As soon as we enter Hotel 7, we know we’ve made a good choice. The historic building, restored into a boutique hotel is elegant and stylish. We’re a bit soggy from the drizzle and eager to check in, but the manager apologizes and asks if he might first check in a group that has arrived at the same time as us. He offers us a complimentary cocktail of our choice, leads us to the bar and we’re immediately soothed by the crème color décor and the Ella Fitzgerald song playing softly in the background.

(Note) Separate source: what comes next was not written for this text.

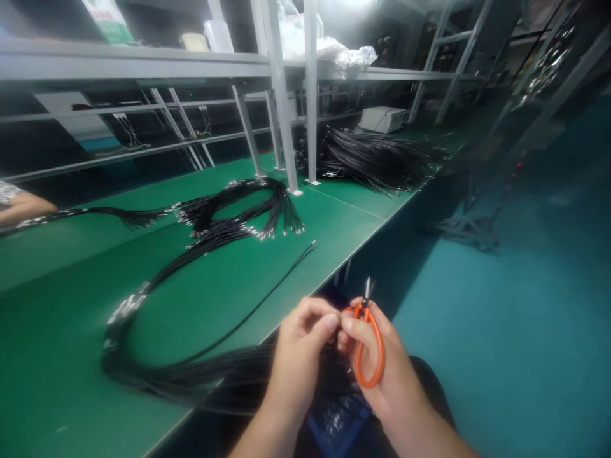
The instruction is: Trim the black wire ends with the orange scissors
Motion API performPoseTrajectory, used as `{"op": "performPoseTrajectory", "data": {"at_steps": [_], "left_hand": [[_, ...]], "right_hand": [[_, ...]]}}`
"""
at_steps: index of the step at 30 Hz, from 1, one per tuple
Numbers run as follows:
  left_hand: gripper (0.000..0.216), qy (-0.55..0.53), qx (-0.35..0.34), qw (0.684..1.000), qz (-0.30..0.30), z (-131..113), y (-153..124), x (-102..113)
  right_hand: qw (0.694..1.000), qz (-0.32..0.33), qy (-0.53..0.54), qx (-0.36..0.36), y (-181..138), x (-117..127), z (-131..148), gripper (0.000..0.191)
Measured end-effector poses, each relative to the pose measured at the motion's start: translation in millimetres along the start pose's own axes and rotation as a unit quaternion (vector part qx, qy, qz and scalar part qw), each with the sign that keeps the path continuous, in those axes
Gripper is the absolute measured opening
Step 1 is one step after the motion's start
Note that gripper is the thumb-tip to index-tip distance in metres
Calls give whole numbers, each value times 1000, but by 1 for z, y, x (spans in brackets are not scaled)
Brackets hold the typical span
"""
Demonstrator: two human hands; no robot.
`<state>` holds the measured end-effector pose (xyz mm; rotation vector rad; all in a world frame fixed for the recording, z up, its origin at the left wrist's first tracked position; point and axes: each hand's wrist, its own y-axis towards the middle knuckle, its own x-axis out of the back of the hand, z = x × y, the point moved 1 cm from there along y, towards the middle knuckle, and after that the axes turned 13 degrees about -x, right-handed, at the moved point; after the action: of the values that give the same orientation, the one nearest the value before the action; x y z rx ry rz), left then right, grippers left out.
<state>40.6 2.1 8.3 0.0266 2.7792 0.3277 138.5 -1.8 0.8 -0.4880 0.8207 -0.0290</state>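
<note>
Orange-handled scissors (370,375) sit in my right hand (389,356), their short metal blades pointing away from me. The thumb and forefinger of that hand are also pinched together at the tips. Right beside them, my left hand (305,350) is closed in a pinch, its fingertips meeting those of the right. Whatever lies between the fingertips is too small to make out. A thick bundle of black cables (167,381) curves over the bench and passes behind my left wrist. One cable (258,305) lies apart from the bundle.
More black cables (214,210) lie coiled on the green bench (353,222), with a large pile (377,159) farther back. White posts (281,114) hold up a shelf (143,63). Another person's arm (28,207) rests at the far left. A blue tray (338,423) is below my hands.
</note>
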Motion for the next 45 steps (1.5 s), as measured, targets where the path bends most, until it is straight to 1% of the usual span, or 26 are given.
{"op": "performPoseTrajectory", "data": {"at_steps": [2, 6, 10, 13, 16, 18, 22, 26, 29, 32, 35, 36, 37, 38, 40, 41, 42, 43, 45], "left_hand": [[12, -24, 9, 1000, -14, 3, -2, 0], [15, -30, -2, 999, -27, 4, -3, 1], [9, 3, 6, 999, -33, 1, 0, 2], [11, 33, -5, 999, -37, 0, 2, 1], [13, -27, 21, 999, -39, 1, 2, 0], [10, -62, 44, 996, -43, 2, 2, 0], [10, -56, 45, 997, -43, 3, 2, 1], [10, -87, 69, 993, -44, 0, 3, 2], [9, -69, 67, 994, -43, -3, 4, 1], [11, -41, 50, 998, -28, -3, 5, 1], [10, -30, 48, 998, -28, 0, 4, 6], [9, -5, 34, 999, -36, 1, 3, 9], [7, 40, 5, 998, -50, 0, 3, 12], [6, 100, -41, 992, -64, -2, 2, 15], [10, 230, -144, 959, -75, -8, 0, 16], [13, 281, -181, 940, -74, -12, -1, 14], [15, 314, -203, 925, -70, -14, -1, 12], [14, 333, -208, 917, -70, -17, -1, 10], [12, 355, -194, 911, -86, -19, 1, 7]], "right_hand": [[1000, -2, 1, -9, 0, 1, 0, 20], [1000, 10, 1, -4, 1, 1, 0, 18], [1000, 7, 6, -3, 2, 1, 0, 19], [1000, 5, 13, 0, 2, 0, 0, 20], [1000, 12, 3, -1, 1, 0, 1, 18], [1000, 18, -1, 1, 1, -1, 1, 17], [1000, 10, 14, 1, 2, 0, 0, 19], [999, 29, 20, 6, 4, 0, 0, 19], [999, 30, 25, 3, 3, -1, 1, 20], [1000, 20, 22, 4, 2, -1, 0, 21], [1000, 21, 19, 10, 2, -1, 0, 19], [999, 23, 20, 12, 3, -1, 1, 19], [999, 25, 21, 14, 3, -2, 1, 19], [999, 26, 22, 13, 3, -2, 1, 19], [999, 26, 28, 7, 3, -3, 1, 20], [999, 26, 33, 3, 3, -3, 1, 21], [999, 25, 38, -2, 3, -4, 1, 21], [999, 24, 43, -6, 3, -4, 0, 22], [998, 23, 49, -11, 3, -5, 0, 22]]}}
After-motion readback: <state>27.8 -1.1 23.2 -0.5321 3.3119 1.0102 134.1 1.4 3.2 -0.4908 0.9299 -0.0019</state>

We dine at The Church, a deconsecrated 18th century church, and are lucky to get a front row seat. The Gothic architecture and large stained glass panels are a lovely back drop for the lively musicians and Irish step dancers. My feet are dancing under the table as I clap in time to the music and once in a while, remember to actually enjoy my meal.

Day Eight
I’ve been waiting to see the bog people this entire trip and am so excited that the day is finally here. We arrive at The National Museum of Archeology (free!) and head right to the “Kingship and Sacrifice” exhibit. The dramatic presentation houses each corpse laid out in its own darkened area. The men were killed and tossed into peat bogs almost four thousand years ago, yet they remain preserved due to the combination of the cold weather and oxygen. It is fascinating to observe the detail; skin, nails on their hands and feet and even their curly hair is still intact. Renowned experts were able to analyze their bodies and piece together details about their individual lives and their civilization.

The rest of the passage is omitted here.